The bias-corrected percentile interval (or BC) was introduced in Efron (1981) and discussed further in Efron (1987). A bias-correction constant is defined as the amount of difference between the median of the bootstrap estimates $ \hat{\theta }^{*b} $ and the estimate, $ \hat{\theta } $, from the original sample. Explicitly, the estimate of the bias-correction constant, denoted by $ \hat{z}_{0} $, is defined as:

$$ \hat{z}_{0} = \Upphi_{\text{NOR}}^{ - 1} \left( {{\frac{{\# (\hat{\theta }^{*b} < \hat{\theta })}}{B}}} \right) $$

(2.2)

where $ \Upphi_{\text{NOR}}^{ - 1} $ represents the inverse cumulative standard normal distribution and # means “number of”. Then, a 100(1 − α)% BC confidence interval for θ is given by:

$$ [\hat{\theta }^{{*(\alpha_{1} )}} , \hat{\theta }^{{ * (\alpha_{ 2} )}} ] $$

(2.3)

where $ \alpha_{1} {\text{ and }}\alpha_{2} $ are the new quantities on which to base the percentile confidence interval endpoints. These quantities are defined as:

$$ \alpha_{1} = \Upphi_{\text{NOR}} (2\hat{z}_{0} + z^{(\alpha /2)} ) $$

(2.4)

and

$$ \alpha_{2} = \Upphi_{\text{NOR}} (2\hat{z}_{0} + z^{(1 - \alpha /2)} ) $$

(2.5)

where $ \Upphi_{\text{NOR}} $ is the cumulative standard normal distribution.

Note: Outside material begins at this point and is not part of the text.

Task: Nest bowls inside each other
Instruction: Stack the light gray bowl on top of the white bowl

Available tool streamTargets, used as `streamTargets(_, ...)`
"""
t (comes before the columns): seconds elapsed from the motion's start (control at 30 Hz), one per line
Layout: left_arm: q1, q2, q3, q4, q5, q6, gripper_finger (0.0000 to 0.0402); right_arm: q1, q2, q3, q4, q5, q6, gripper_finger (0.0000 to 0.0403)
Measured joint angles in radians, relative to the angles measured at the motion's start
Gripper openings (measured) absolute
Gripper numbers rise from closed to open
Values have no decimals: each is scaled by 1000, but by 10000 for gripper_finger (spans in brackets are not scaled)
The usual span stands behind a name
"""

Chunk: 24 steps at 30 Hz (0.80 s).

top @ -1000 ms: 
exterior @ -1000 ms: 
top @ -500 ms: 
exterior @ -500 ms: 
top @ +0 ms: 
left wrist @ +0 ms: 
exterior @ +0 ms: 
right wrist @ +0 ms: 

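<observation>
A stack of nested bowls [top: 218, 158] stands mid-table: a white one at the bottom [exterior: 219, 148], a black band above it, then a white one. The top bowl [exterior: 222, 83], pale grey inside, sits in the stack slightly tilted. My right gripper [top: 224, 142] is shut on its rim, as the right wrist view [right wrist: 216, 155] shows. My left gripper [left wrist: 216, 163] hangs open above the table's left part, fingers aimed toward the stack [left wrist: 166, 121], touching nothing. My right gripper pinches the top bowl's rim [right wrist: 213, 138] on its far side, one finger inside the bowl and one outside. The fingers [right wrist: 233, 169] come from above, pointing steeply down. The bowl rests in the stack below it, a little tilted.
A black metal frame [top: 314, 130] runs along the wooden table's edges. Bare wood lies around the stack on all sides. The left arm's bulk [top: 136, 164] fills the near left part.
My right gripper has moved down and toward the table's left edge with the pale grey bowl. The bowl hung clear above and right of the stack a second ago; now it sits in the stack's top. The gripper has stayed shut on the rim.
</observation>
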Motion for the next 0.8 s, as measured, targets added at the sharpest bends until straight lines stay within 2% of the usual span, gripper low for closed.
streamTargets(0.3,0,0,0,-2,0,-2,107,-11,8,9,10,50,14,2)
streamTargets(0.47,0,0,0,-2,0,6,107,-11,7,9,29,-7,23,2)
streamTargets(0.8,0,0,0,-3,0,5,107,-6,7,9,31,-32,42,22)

Algorithm 3: bias-corrected percentile bootstrap confidence interval:

Steps 1, 2, 3, and 4. Same as Algorithm 1.
Step 5. Calculate the bias-correction constant, $ \hat{z}_{0} $, as given in (2.2).
Step 6. Determine the new cutoff percentages, $ \alpha_{1} {\text{ and }}\alpha_{2} $, as given in (2.4) and (2.5).
Step 7. Order the bootstrap estimates, $ \hat{\theta }^{*b} $.
Step 8. Determine the $ \alpha_{1} {\text{th}} $ and $ \alpha_{2} {\text{th}} $ quantiles of the distribution of $ \hat{\theta }^{*} $ denoted by $ \hat{\theta }^{{*(\alpha_{1} )}} {\text{ and }}\hat{\theta }^{{*(\alpha_{2} )}} $ respectively.
Step 9. Form the 1 − α confidence interval as given in (2.3).

Results and discussion

For each method of sampling, the standard normal, percentile, and bias-corrected percentile bootstrap intervals were constructed and compared for the 1st, 10th, 25th, and 50th (median) percentiles for MDF product Types 1 and 5. These two types were chosen to aid in the illustration of the benefits and limitations of the bootstrap. Recall their respective sample sizes given above. For each method of sampling, B = 2,000 bootstrap samples of the same size as the original sample were created. In many cases, but not always, this should be a sufficient number of bootstrap samples to create the confidence intervals. The asymptotic normal confidence intervals will also be provided in order to compare with the bootstrap results.

Table 1 provides the 95% asymptotic normal confidence intervals for Type 1 MDF, while Table 2 shows the fully nonparametric 95% bootstrap confidence intervals. In the tables that follow, LCL stands for lower confidence limit and UCL stands for upper confidence limit. Figure 1 displays the nonparametric empirical bootstrap sampling distribution for each of the four quantiles. An initial look at the bootstrap sampling distributions shown in Fig. 1 indicates that the bootstrap distribution becomes narrower and more peaked as the percentiles increase from 1 to 50, reflecting smaller variability in the sampling distribution.

Table 1

95% Asymptotic normal confidence intervals for IB strength of Type 1 MDF

p	$ \hat{t}_{p} $ = quantile (kPa)	LCL	UCL
.01	670.7	657.8	683.6
.10	741.8	732.8	750.9
.25	783.1	775.7	790.6
.50	829.1	822.4	835.8